LISTSERV 16.5 - CODE4LIB Archives

Ken--

You may find a reason to create a normalized "stealth" field, but I have a couple of suggestions that will probably help you avoid that scenario.

1) Read up a little on the Unicode Normalization Forms (http://unicode.org/reports/tr15/) and convert all your UTF-8 characters to the composed form (NFC). The standard for MARC data is the decomposed form (NFD), but this is a real pain to work with if you like things to sort nicely (at least in MySQL). One way to do this is in perl with Unicode::Normalize. 

2) Use a collation other than utf8-bin (here's where you lost your case insensitivity, I think). Try utf8_unicode_ci (ci as in case insensitive).

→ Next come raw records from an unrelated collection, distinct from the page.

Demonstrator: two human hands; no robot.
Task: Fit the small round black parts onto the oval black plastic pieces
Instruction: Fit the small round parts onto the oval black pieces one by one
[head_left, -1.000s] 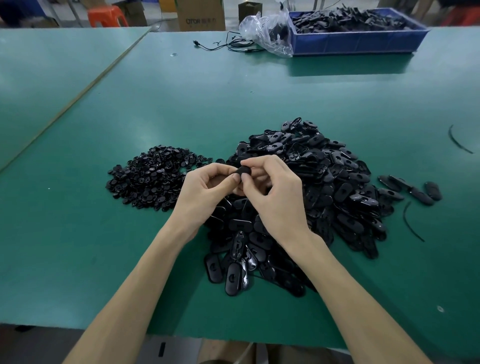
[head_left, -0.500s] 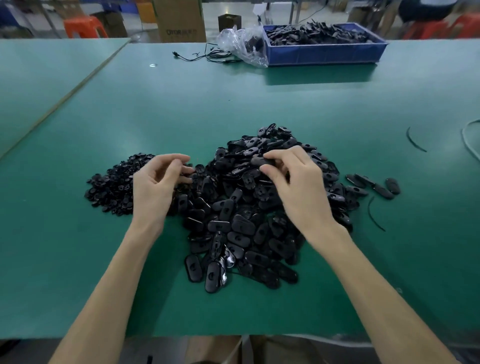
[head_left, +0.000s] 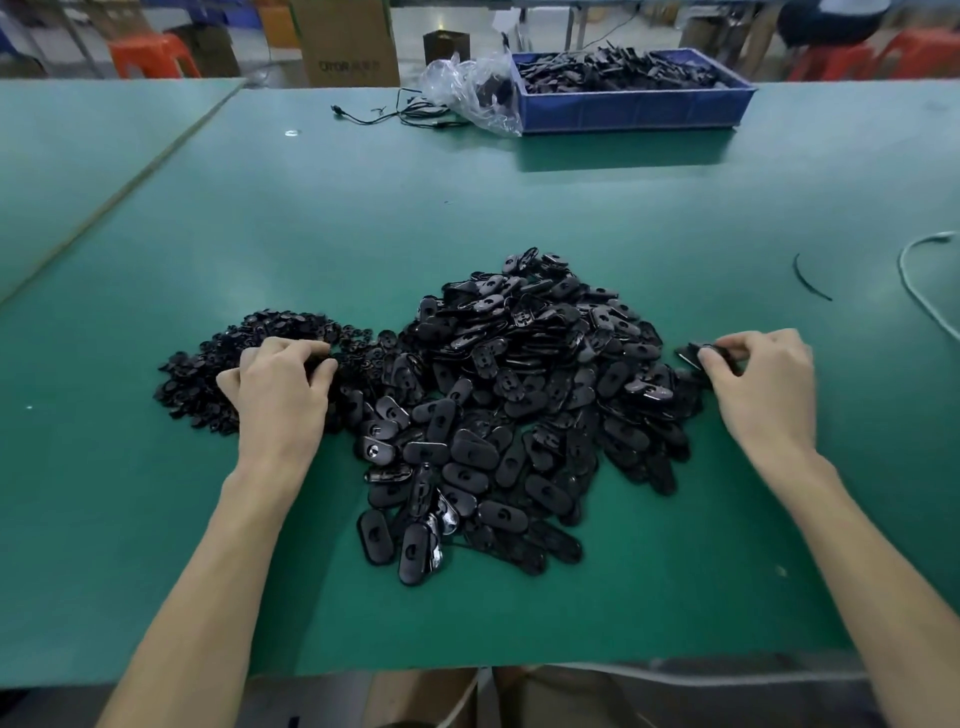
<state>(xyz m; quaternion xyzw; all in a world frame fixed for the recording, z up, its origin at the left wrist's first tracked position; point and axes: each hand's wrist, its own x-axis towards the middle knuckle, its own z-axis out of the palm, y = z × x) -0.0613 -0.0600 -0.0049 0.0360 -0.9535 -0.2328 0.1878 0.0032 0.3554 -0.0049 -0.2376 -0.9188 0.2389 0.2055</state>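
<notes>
Green desk | oval black pieces lay heaped mid-desk, small round parts piled just left | left grip curled into the round pile, hold could not be told | right grip pinched one oval piece at the heap's right edge

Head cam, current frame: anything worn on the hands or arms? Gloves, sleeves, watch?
Nothing worn. The left hand and right hand are bare: no gloves or rings. The left forearm and right forearm are bare to the frame's edge: no sleeve, watch or wrist strap shows.
</notes>
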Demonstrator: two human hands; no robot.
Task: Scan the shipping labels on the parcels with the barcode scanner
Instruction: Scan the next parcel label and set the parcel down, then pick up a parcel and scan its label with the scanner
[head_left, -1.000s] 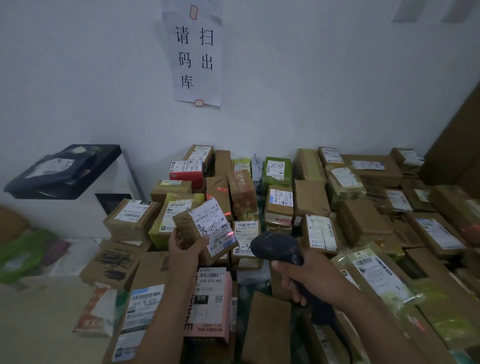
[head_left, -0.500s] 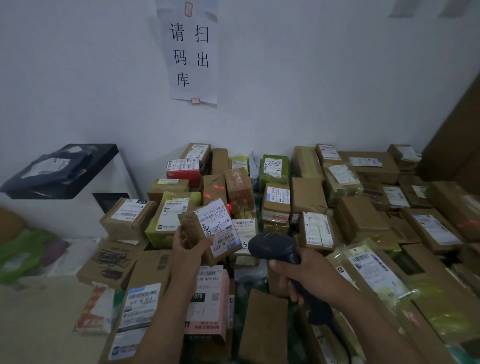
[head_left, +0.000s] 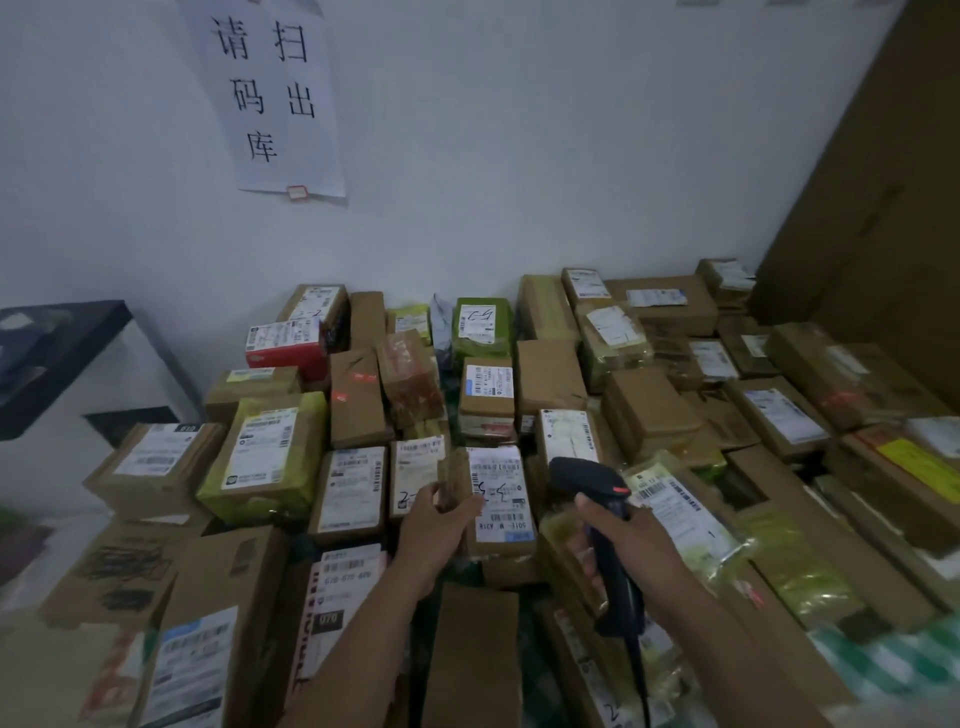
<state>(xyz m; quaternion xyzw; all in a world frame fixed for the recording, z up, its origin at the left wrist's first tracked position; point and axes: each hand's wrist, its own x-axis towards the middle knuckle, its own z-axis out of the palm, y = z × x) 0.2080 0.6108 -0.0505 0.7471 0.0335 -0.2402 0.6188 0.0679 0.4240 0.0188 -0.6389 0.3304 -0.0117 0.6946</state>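
Observation:
My left hand (head_left: 435, 525) grips the left edge of a small brown parcel (head_left: 457, 480), its white shipping label (head_left: 500, 493) turned up toward me. The parcel sits low among the pile of other labelled cardboard parcels (head_left: 358, 493). My right hand (head_left: 626, 540) holds the black barcode scanner (head_left: 584, 480) by its handle, just right of the parcel. The scanner's head points away and left, level with the label. No red scan line shows on the label.
Parcels cover the whole surface to the wall. A paper sign (head_left: 270, 93) hangs on the white wall. A black-and-white cabinet (head_left: 67, 364) stands at left, a tall cardboard sheet (head_left: 883, 208) at right. The scanner cable (head_left: 641, 686) runs down toward me.
My left hand has brought the small parcel down and to the right, now flatter with its label upright, next to the scanner. The red scan light seen a second ago is gone.

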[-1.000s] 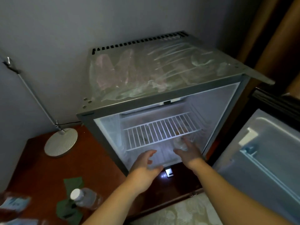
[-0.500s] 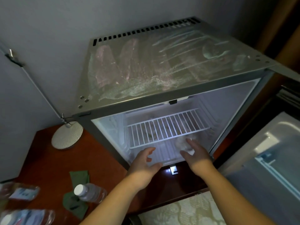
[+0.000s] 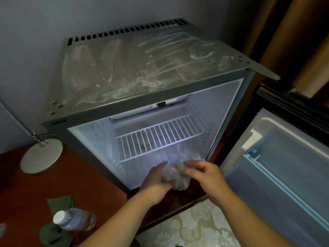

I wish I had written down everything I learned about this stuff, but I didn't--and I keep having to go back and refresh my memory.

Mike
--
Michael Kreyche
Systems Librarian / Associate Professor
Libraries and Media Services 
Kent State University
330-672-1918

> -----Original Message-----
> From: Code for Libraries [mailto:[log in to unmask]] On 
> Behalf Of Ken Irwin
> Sent: Wednesday, December 16, 2009 1:26 PM
> To: [log in to unmask]
> Subject: Re: [CODE4LIB] character-sets for dummies?
> 
> Hi all -- thanks for these fabulous replies. I'm learning a lot. 
> 
> Armed with a bit of new knowledge, I've done some tinkering. 
> I think I've solved my original quandaries, and have opened 
> new cans of worms. I have a few more specific questions:
> 
> 1) It appears that once I switch my MySQL table over from a 
> latin character set to UTF-8, it is not longer 
> case-insensitive (this makes sense based on what I learned 
> from the Joel on Software post). All of the scripting I've 
> done until now takes advantage of the case insensitivity; is 
> there an easy way to keep this case insensitive while in UTF-8? 
> 
> 2) Is there a good/easy way to make the database agnostic 
> about diacritics, so that a search for "cafe" will also find "café" 
> 
> The answers to both of these may be "convert data to some 
> normalized A-Z field that never displays, but I can only 
> imagine that normalizing even 
> most-Roman-characters-with-diacritics to plain ASCII-style 
> characters can be daunting task.
> 
> Any advice on these particulars? 
> 
> Thanks,
> Ken
>